Cardiovascular diseases (CVD) are associated with combinations of phenotypical traits, such as increased blood pressure, blood glucose, or cholesterol, and many other risk factors. These traits are in their turn caused by a combination of environmental and genetic factors. Because of the high diversity of pathways that may lead to CVD, our focus lies on the so-called intermediate phenotypes that often have a much stronger relationship with genetic markers. The disadvantage of this approach is that there are many such intermediate phenotypes, and moreover they are often repeatedly measured in patients, e.g., lipid profiles, blood pressure, and glucose. We developed a new method to associate multiple repeatedly measured phenotypical traits with high-dimensional single-nucleotide polymorphism (SNP) data, and illustrate its use with the data sampled in the Framingham Heart Study, as provided by the Genetic Analysis Workshop 16 (GAW16).

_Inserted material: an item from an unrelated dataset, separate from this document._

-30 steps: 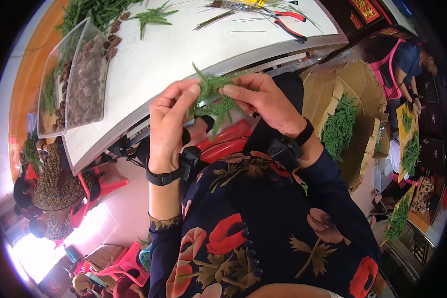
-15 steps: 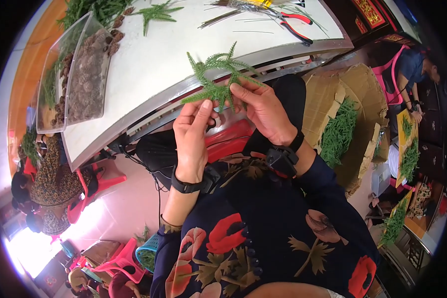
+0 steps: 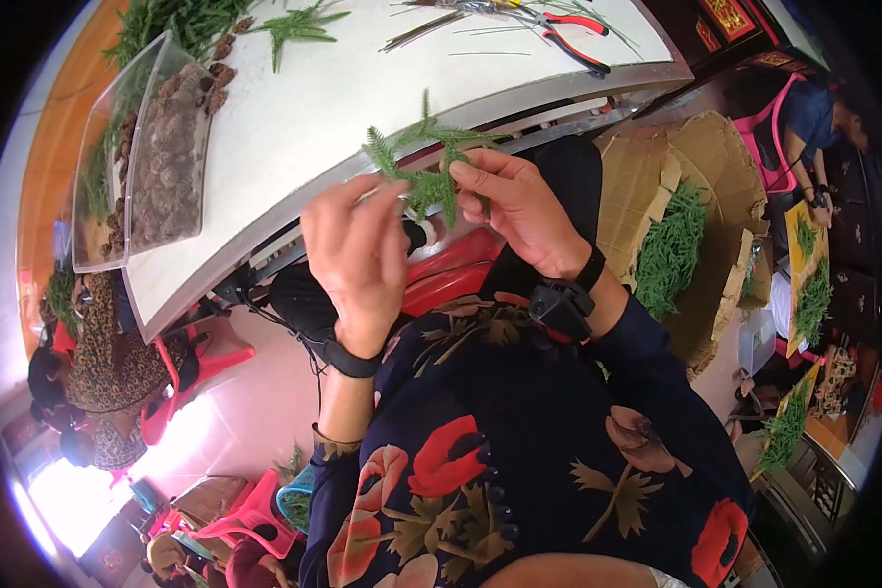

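Note:
My right hand (image 3: pixel 531 214) pinches a green artificial pine sprig (image 3: pixel 429 186) between thumb and fingers, in front of the table's near edge. Several needled arms spread out from the sprig's middle, pointing up and sideways. Close by the sprig's left side is my left hand (image 3: pixel 355 257), with its back turned up. Motion smears its fingers, and I cannot tell whether they touch the sprig or hold anything.
On the white table (image 3: pixel 304 118) lie pliers with red and black handles (image 3: pixel 576 39), thin wires (image 3: pixel 426 31), another sprig (image 3: pixel 299 31) and a clear box of pine cones (image 3: pixel 170 162). A cardboard box (image 3: pixel 735 171) at right holds green sprigs. Other people sit at both sides.
My left hand has drawn back to the left from the sprig's base and turned its back upward. The right hand keeps its pinch, and the sprig has tilted slightly.

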Tool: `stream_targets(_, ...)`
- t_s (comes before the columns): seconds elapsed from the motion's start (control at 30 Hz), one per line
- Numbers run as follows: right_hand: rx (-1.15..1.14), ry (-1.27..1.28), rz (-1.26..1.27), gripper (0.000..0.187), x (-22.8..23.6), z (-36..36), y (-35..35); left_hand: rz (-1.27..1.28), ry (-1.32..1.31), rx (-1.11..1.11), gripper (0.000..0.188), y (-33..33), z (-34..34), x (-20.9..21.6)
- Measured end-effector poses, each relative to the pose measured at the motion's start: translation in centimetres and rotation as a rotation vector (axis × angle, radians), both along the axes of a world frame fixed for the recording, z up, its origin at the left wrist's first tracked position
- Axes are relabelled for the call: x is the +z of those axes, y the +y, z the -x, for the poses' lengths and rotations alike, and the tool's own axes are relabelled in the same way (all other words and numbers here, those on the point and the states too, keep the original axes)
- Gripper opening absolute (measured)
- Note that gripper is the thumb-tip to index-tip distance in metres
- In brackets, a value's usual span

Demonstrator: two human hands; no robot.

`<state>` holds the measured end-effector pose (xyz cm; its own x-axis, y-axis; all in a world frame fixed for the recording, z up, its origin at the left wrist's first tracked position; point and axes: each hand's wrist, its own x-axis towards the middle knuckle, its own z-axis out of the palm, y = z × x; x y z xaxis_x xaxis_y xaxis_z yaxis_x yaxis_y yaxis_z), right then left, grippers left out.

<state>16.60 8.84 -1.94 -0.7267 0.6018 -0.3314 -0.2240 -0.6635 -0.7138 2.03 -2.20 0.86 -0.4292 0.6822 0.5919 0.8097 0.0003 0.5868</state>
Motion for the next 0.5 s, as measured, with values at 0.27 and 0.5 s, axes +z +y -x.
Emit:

We have previously shown that penalized canonical correlation analysis (CCA) can be a valuable tool to study the association between two high-dimensional sets of variables [1, 2]. It penalizes the two datasets such that it finds a linear combination of a selection of variables in one set that maximally correlates with a linear combination of a selection of variables in the other set, thereby making the results more interpretable.
Although CCA accounts for the correlation between variables within the same set, it neglects the longitudinal nature of the variables. Furthermore, it does not deal well with categorical data, such as we encounter when dealing with SNP data. We adapted CCA such that it captures the correlation between the multivariate longitudinal responses instead of the correlation between separate measurements within one set. The set with SNP variables is transformed via optimal scaling , such that each SNP variable is transformed into one continuous variable, which captures the measurement characteristics of the SNP. Hereafter, this set is penalized such that the number of suspected SNPs is reduced to an interpretable number. Using these approaches, we are able to extract groups of SNPs that have a high association with multiple longitudinal traits.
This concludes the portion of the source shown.